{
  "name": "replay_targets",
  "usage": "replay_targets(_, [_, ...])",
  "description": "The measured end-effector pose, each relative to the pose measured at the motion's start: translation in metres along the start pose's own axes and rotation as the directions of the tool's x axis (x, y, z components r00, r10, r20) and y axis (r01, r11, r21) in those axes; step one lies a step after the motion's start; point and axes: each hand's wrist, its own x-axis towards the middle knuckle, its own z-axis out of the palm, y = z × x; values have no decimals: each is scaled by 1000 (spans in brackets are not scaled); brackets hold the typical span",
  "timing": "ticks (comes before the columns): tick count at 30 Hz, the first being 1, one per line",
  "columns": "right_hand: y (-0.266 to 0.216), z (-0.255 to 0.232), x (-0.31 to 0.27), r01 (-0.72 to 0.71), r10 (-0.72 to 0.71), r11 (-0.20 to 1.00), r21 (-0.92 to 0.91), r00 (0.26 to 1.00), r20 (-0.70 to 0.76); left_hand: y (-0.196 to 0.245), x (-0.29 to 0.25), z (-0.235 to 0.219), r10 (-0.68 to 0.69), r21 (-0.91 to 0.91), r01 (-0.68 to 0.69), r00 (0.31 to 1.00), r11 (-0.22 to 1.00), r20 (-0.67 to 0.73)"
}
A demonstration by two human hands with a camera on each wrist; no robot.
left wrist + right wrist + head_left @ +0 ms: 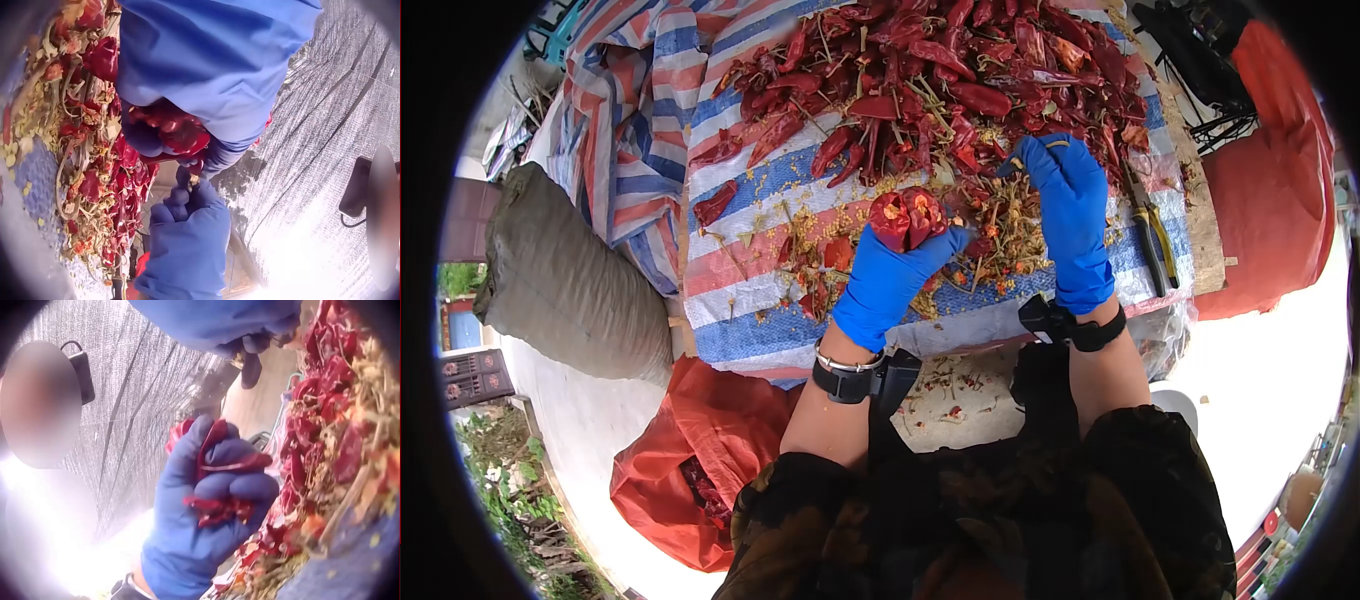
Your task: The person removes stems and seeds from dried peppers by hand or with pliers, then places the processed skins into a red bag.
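Head view: a surface point(1208, 250) under a striped sheet point(725, 345), with a pile point(980, 95) of red peppers across the upper centre.
Left hand: blue-gloved point(890, 285), at the centre; its grip is curled round several peppers point(908, 218).
Held peppers: orange insides facing up in the head view, bunched against the palm, probably so that one hand can carry several.
Right hand: blue-gloved point(1072, 220), right of centre beside the pile; a narrow grip, fingertips pinching a pale scrap point(195, 180) too small to name, likely because it is so slight.
Litter: seeds point(820, 215) and stems point(1000, 230) below the pile, presumably lying there because the hands work above.
Tool: two-handled point(1171, 255), at the sheet's right edge, handles downward, perhaps for easy reach.
Bag: red point(730, 420), lower left, dark red contents showing; probably set there to suit the left hand.
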Motion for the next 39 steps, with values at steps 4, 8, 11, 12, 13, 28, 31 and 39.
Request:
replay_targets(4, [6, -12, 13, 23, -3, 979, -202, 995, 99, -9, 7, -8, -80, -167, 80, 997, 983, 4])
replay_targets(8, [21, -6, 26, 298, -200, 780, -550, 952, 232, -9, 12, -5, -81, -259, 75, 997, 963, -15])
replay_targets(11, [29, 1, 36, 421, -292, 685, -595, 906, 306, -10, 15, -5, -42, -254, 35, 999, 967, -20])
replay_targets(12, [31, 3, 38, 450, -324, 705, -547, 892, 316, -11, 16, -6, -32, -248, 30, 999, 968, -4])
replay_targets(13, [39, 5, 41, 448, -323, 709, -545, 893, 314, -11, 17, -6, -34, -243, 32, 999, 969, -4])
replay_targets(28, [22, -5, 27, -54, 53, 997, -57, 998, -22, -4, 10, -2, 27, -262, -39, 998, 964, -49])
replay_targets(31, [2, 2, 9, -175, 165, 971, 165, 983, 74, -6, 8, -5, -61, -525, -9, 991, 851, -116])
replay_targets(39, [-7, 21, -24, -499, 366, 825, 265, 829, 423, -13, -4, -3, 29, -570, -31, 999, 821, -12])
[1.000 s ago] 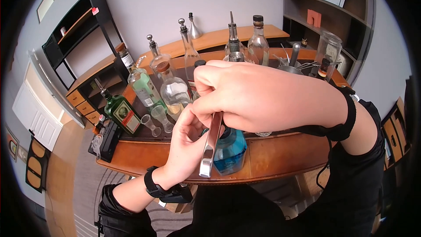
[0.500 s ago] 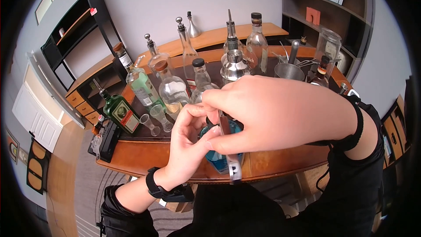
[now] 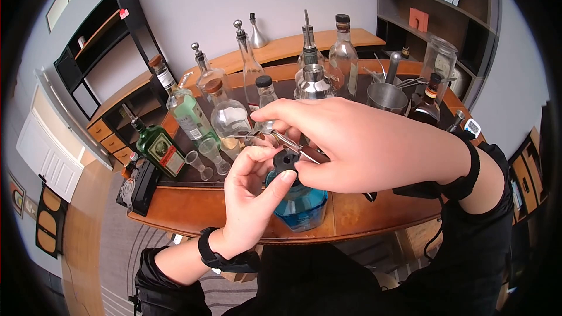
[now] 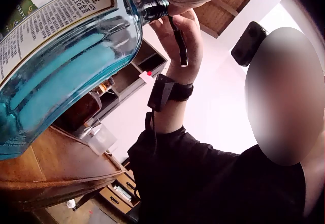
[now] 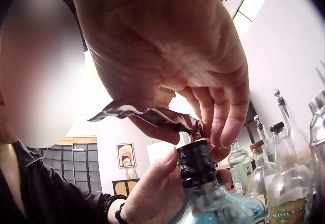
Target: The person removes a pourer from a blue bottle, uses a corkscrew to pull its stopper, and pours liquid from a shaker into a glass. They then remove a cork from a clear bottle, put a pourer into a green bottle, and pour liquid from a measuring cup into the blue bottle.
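A blue glass bottle point(image 3: 301, 208) stands at the front edge of the bar, its label facing the left wrist camera. My left hand point(image 3: 252, 196) holds its neck, thumb and fingers pinching around the black top point(image 3: 285, 162). In the head view a small dark hole shows in the middle of that top. Just above, my right hand point(image 3: 366, 146) grips a shiny metal waiter's corkscrew point(image 5: 147, 116). In the right wrist view its wavy handle slants over the bottle mouth, with the hinged end close at the rim. My right palm hides part of the tool in the head view.
Behind the hands stand several clear bottles, a metal shaker point(image 3: 314, 85) and a mixing tin point(image 3: 387, 98). To the left are a green bottle point(image 3: 161, 147) and two small glasses point(image 3: 213, 155). A dark brown bottle point(image 3: 426, 105) stands at the right.
The corkscrew's handle has swung from hanging down in front of the bottle to lying up to the right under my right palm. The bottle's black top has come into view; my left hand stays there.
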`<state>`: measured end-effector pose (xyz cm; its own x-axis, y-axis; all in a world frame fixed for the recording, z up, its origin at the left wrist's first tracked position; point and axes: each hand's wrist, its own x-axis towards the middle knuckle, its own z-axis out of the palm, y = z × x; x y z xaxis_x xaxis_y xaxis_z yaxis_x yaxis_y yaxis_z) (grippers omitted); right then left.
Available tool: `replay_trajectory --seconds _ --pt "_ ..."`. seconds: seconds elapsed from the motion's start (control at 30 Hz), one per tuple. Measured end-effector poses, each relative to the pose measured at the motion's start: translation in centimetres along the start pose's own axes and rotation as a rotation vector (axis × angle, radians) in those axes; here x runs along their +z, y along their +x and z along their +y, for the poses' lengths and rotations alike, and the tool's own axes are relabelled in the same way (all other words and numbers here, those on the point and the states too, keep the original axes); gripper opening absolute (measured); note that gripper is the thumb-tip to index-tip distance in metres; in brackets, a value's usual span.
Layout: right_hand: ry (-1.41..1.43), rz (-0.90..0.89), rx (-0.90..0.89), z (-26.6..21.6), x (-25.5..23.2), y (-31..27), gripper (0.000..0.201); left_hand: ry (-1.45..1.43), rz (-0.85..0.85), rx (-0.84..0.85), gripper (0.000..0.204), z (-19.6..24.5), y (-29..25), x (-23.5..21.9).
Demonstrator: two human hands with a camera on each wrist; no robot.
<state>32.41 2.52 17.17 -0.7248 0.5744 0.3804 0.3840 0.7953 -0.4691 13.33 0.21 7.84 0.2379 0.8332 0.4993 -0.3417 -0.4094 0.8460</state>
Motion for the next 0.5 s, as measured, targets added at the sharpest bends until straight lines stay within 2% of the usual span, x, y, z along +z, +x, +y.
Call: replay_trajectory --seconds 0.03,0.07,0.13,0.27,0.37,0.43,0.5 --pt "-0.073 0.050 -0.075 0.2 0.2 0.1 0.046 0.000 -0.001 -0.002 0.029 -0.1 -0.1 0.0" --pt "-0.072 0.051 -0.074 0.1 0.1 0.3 0.046 -0.015 0.011 -0.011 0.030 -0.3 -0.2 0.0" --pt "0.064 -0.113 0.155 -0.2 -0.3 0.8 0.054 -0.029 0.023 -0.020 0.031 -0.5 -0.2 0.0" --pt "0.073 -0.111 0.164 -0.7 -0.5 1.4 0.052 -0.037 0.040 -0.025 0.031 -0.5 -0.1 0.1" --pt "0.080 -0.084 0.117 -0.1 0.1 1.5 0.049 -0.010 0.060 -0.051 0.030 0.0 -0.1 0.3" --pt "0.210 -0.038 -0.063 0.4 0.5 1.7 0.045 0.017 0.065 -0.086 0.030 0.0 -0.2 0.2" --pt "0.169 -0.063 -0.103 0.4 0.6 1.9 0.040 -0.015 0.114 -0.126 0.029 -0.3 -0.4 0.1"
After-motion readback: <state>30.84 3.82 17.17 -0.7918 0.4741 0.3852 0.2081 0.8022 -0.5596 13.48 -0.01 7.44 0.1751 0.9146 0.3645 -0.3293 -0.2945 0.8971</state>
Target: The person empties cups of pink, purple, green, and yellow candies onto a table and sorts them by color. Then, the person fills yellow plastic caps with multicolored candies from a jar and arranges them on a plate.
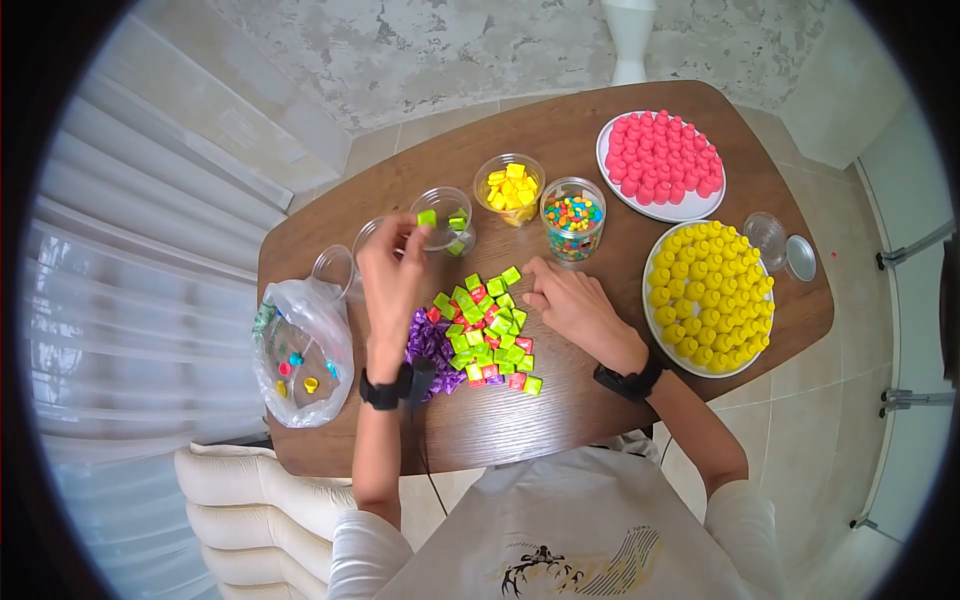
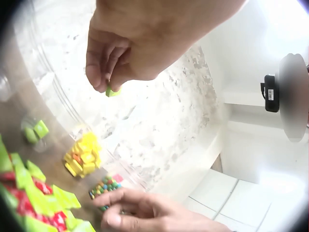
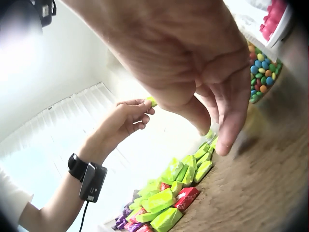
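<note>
My left hand [image 1: 392,268] pinches a green wrapped candy [image 1: 427,218] between thumb and fingertips, above the rim of a clear plastic cup [image 1: 446,204]. A few green candies [image 1: 457,247] lie inside that cup. Close to the right side of a pile of green and red wrapped candies [image 1: 490,330] is my right hand [image 1: 585,312], its fingers loosely bent with nothing between them. In the right wrist view, its fingertips [image 3: 224,146] hang just over the pile's edge. Purple wrapped candies [image 1: 430,350] lie heaped left of the pile.
Behind the pile stand a cup of yellow candies [image 1: 512,188] and a tub of multicolored candies [image 1: 573,222]. Plates of pink pieces [image 1: 662,211] and yellow pieces [image 1: 655,335] sit on the right. At left are a clear bag [image 1: 318,385] and another clear cup [image 1: 333,266].
</note>
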A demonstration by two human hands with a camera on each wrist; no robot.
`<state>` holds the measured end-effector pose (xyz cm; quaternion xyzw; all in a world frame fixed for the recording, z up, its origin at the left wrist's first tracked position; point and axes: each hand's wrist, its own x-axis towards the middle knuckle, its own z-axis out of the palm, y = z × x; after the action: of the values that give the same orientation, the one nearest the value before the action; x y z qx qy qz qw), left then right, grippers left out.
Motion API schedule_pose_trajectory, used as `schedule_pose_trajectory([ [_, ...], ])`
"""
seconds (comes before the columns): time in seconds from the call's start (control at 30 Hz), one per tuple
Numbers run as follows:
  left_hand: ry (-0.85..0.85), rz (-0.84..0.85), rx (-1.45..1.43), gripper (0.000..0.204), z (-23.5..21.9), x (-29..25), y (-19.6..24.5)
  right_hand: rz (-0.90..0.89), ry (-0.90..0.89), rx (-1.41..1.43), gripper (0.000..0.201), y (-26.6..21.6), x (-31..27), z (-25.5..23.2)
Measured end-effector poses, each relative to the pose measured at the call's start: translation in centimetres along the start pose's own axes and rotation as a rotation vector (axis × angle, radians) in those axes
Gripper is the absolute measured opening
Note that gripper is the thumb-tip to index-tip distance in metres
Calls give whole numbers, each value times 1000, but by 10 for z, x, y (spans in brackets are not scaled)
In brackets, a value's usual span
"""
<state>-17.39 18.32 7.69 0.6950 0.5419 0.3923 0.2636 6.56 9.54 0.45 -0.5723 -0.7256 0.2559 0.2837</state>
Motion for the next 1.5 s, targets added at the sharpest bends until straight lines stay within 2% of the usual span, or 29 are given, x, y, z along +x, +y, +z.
schedule_pose_trajectory([
  [0.03,61,43,94,19,-2,8,-8,-7,0,-1,26,-1,2,3],
  [0.1,68,70,115,20,3,14,-20,-62,9,-93,32,-3,9,11],
  [0.2,49,105,153,21,8,9,-15,-112,-8,-109,37,3,19,25],
  [0.3,24,20,19,20,13,-10,1,-128,-8,-138,36,12,30,37],
  [0.33,2,-3,-37,19,15,-18,6,-124,-12,-138,36,8,28,34],
  [0.4,-12,-31,-94,18,22,-31,7,23,-33,-138,32,1,27,28],
  [0.53,-247,44,-61,18,34,-55,8,-130,61,-115,27,13,22,25],
  [0.6,-285,125,-43,19,46,-65,2,77,-95,143,22,-6,16,6],
  [0.73,-255,208,-21,17,54,-72,12,1,-66,382,21,-4,4,18],
  [0.8,-304,26,-129,13,53,-73,13,17,-94,512,21,-8,0,16],
  [0.93,-353,23,-112,10,41,-64,17,13,-75,619,21,-12,-6,13],
  [1.03,-110,-11,-256,7,25,-41,9,50,-18,516,23,-14,-8,12],
  [1.07,-20,-59,-292,8,17,-33,21,26,-6,399,24,-14,-9,13],
  [1.1,40,-39,-267,10,12,-20,15,0,6,282,25,-14,-9,14],
  [1.13,101,-17,-242,13,8,-11,12,-2,7,282,25,-16,-9,16],
  [1.23,166,74,-140,19,12,-7,12,22,-73,153,33,-28,-11,23],
  [1.3,135,80,-93,23,15,-17,18,2,42,-71,36,-34,-13,28],
  [1.4,87,78,-64,25,25,-38,19,-3,10,-99,38,-32,-16,30],
  [1.47,-37,73,-114,17,31,-50,5,30,-25,-62,37,-30,-14,29],
  [1.5,-125,15,-105,14,32,-57,-1,61,-55,-26,36,-28,-13,28],
])
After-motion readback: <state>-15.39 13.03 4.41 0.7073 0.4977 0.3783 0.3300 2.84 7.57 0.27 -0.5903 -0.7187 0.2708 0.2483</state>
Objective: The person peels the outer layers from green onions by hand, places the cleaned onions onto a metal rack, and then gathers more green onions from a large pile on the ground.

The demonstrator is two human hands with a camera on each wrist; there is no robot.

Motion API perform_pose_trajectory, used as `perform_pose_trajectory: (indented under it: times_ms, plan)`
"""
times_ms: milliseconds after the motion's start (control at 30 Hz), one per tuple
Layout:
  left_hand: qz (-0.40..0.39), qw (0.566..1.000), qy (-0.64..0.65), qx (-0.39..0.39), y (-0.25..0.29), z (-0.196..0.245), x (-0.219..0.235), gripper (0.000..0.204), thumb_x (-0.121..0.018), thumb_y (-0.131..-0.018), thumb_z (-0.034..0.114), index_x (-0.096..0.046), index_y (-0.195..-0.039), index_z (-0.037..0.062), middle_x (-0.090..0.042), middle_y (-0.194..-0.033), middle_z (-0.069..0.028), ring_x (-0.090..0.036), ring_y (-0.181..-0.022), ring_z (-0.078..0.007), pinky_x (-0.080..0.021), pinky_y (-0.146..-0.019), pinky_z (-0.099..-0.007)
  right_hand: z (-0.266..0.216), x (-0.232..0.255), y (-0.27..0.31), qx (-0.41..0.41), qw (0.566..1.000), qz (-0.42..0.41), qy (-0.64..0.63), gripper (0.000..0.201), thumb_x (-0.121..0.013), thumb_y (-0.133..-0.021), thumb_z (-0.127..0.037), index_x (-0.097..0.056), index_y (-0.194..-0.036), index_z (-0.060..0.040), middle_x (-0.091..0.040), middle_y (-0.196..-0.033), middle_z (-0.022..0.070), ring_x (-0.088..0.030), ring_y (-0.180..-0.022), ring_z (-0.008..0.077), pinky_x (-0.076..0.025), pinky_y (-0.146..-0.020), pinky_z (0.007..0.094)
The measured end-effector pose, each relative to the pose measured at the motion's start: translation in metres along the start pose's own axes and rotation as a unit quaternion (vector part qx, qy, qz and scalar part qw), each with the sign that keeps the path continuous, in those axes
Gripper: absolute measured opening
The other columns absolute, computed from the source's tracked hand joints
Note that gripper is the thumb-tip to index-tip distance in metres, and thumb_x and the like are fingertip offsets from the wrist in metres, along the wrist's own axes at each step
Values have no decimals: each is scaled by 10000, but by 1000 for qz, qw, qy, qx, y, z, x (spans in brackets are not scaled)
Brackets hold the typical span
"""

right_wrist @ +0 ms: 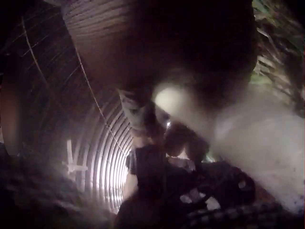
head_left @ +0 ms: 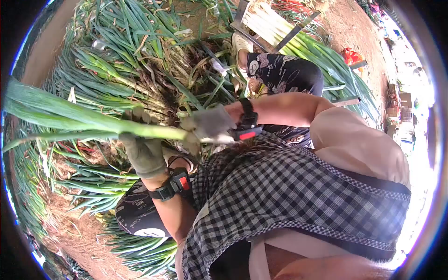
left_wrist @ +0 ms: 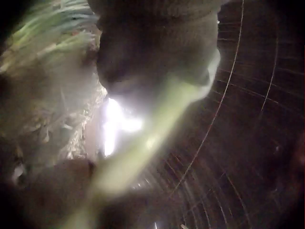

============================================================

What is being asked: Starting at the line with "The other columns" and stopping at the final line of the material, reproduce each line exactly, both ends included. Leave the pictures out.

Solution:
The other columns absolute, computed from the source's tracked hand joints
Note that gripper is the thumb-tip to index-tip distance in metres, and thumb_x and the like are fingertip offsets from the wrist in metres, along the wrist's own axes at each step
Values have no decimals: each is scaled by 10000, but by 1000 for qz, qw, qy, qx, y, z, x (spans in brackets are not scaled)
Brackets hold the typical span
"""

right_wrist @ +0 ms: 
head_left @ +0 ms: 
left_wrist @ +0 ms: 

The output given is complete.